List of medications used to treat this disease
Medicines used to treat CMMD2A include:
- Dexamethasone
- Prednisolone
- Avastin (Bevacizumab)
- Muscle relaxants
- Preparations containing low molecular weight anticoagulants to reduce stiffness.
Disease monitoring
Monitoring the course of CPMD2A requires regular assessment of patients' condition, including:
- Control stages for periodic assessment of muscle function and the condition of the musculoskeletal system.
- The prognosis of the disease varies, as a rule, severe forms progress more quickly and can worsen the quality of life.
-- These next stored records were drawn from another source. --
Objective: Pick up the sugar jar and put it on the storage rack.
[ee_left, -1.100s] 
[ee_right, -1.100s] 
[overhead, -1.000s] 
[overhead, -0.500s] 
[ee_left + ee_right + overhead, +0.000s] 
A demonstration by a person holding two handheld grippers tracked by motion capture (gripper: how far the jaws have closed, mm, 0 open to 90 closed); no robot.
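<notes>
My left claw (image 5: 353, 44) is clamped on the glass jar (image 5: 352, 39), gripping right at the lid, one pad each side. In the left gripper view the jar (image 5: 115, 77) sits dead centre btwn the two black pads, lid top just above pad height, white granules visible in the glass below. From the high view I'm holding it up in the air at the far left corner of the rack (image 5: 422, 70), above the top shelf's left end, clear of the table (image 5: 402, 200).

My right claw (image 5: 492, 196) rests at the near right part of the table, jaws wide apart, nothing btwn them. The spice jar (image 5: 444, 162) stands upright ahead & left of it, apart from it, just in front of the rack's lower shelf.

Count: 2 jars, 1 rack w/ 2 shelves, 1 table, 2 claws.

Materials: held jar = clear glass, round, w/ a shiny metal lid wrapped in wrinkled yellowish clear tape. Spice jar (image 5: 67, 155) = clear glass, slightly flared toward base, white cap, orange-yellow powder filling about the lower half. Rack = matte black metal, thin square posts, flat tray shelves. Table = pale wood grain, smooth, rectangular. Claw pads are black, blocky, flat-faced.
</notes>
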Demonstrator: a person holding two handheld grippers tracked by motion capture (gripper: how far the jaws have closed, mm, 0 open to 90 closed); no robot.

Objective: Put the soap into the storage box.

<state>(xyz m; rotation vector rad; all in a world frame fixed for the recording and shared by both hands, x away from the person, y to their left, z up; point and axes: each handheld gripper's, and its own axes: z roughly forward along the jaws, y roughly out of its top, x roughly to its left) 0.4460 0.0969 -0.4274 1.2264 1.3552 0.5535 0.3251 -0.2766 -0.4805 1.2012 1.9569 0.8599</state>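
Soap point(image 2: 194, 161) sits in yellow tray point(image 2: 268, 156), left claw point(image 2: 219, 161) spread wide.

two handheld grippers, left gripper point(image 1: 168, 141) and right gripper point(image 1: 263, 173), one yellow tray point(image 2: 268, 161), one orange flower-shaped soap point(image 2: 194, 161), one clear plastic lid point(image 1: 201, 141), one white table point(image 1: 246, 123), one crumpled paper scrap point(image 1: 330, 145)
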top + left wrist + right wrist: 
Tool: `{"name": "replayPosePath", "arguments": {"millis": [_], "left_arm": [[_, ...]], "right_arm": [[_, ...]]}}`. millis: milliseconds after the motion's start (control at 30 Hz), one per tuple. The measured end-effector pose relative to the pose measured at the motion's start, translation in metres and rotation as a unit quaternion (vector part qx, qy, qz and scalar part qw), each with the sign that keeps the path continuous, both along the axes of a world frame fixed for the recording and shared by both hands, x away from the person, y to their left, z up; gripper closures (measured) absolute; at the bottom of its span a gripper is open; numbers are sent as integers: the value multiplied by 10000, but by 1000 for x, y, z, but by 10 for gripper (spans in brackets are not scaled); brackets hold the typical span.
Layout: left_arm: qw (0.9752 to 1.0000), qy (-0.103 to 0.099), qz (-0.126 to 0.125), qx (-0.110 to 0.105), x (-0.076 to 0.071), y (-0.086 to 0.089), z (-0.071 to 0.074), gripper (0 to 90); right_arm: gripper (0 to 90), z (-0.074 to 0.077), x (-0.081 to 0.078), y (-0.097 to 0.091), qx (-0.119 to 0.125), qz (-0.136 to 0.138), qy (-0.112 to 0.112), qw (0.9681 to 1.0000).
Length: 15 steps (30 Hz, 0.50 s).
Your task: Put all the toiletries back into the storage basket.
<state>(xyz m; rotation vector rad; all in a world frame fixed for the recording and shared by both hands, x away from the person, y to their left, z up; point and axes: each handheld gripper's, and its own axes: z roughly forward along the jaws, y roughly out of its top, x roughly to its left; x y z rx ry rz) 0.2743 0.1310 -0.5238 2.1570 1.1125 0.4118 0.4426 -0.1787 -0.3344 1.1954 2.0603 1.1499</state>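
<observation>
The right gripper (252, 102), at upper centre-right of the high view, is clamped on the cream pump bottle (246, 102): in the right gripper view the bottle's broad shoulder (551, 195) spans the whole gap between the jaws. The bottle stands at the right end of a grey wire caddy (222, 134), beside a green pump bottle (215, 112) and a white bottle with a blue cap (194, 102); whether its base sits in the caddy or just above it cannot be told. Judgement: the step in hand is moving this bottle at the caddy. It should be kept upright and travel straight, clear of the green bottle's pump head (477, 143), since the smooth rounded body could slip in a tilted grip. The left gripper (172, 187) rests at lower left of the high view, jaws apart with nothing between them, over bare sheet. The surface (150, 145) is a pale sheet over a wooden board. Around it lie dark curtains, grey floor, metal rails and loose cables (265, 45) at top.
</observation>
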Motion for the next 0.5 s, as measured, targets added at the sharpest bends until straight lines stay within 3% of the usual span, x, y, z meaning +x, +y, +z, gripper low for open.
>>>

Mild forms have a better prognosis.
- Complications associated with the disease include respiratory problems, cardiovascular disorders, and the development of contractures.
Age-related features of the disease
CMMD2A can manifest at different ages, and clinical manifestations can vary:
- In children, the disease usually begins at the age of 5-15 years with manifestations of weakness of the distal muscles.
- In young and adulthood, symptoms may be more pronounced, allowing the disease to be diagnosed at an early stage.
- In older people, disease progression may be slower, but serious complications associated with other age-related diseases are possible.
Questions and Answers
- What are the main symptoms of CMMD2A? The main symptoms include progressive muscle weakness, difficulty walking, falls, fatigue and limb deformities.
- What is the genetic predisposition to the disease? The disease is most often inherited from parents to children, especially in men, since the genetic mutation is often recessive.
- What is the treatment for CMMD2A? Treatment includes drug therapy to control inflammation, physical therapy and surgery.
- How do doctors conduct examinations? Patients should undergo regular examinations using laboratory and instrumental studies to monitor muscle condition and identify possible complications.
- What is the prognosis for patients with CMMD2A? The prognosis varies depending on the severity of the disease, with mild forms having a better outcome, while severe cases can lead to loss of mobility.
Advice from Dr. Oleg Korzhikov
With proper treatment and recommendations, the quality of life of patients with limb-girdle muscular dystrophy can be greatly improved. It is important to undergo regular check-ups and not ignore symptoms in order to respond to changes in a timely manner. Patients should maintain an active lifestyle, including exercises that are appropriate for them, and follow a diet that supports muscle health. The main thing is not to be embarrassed to ask questions of your doctor and to be open to rehabilitation methods that can help improve your condition.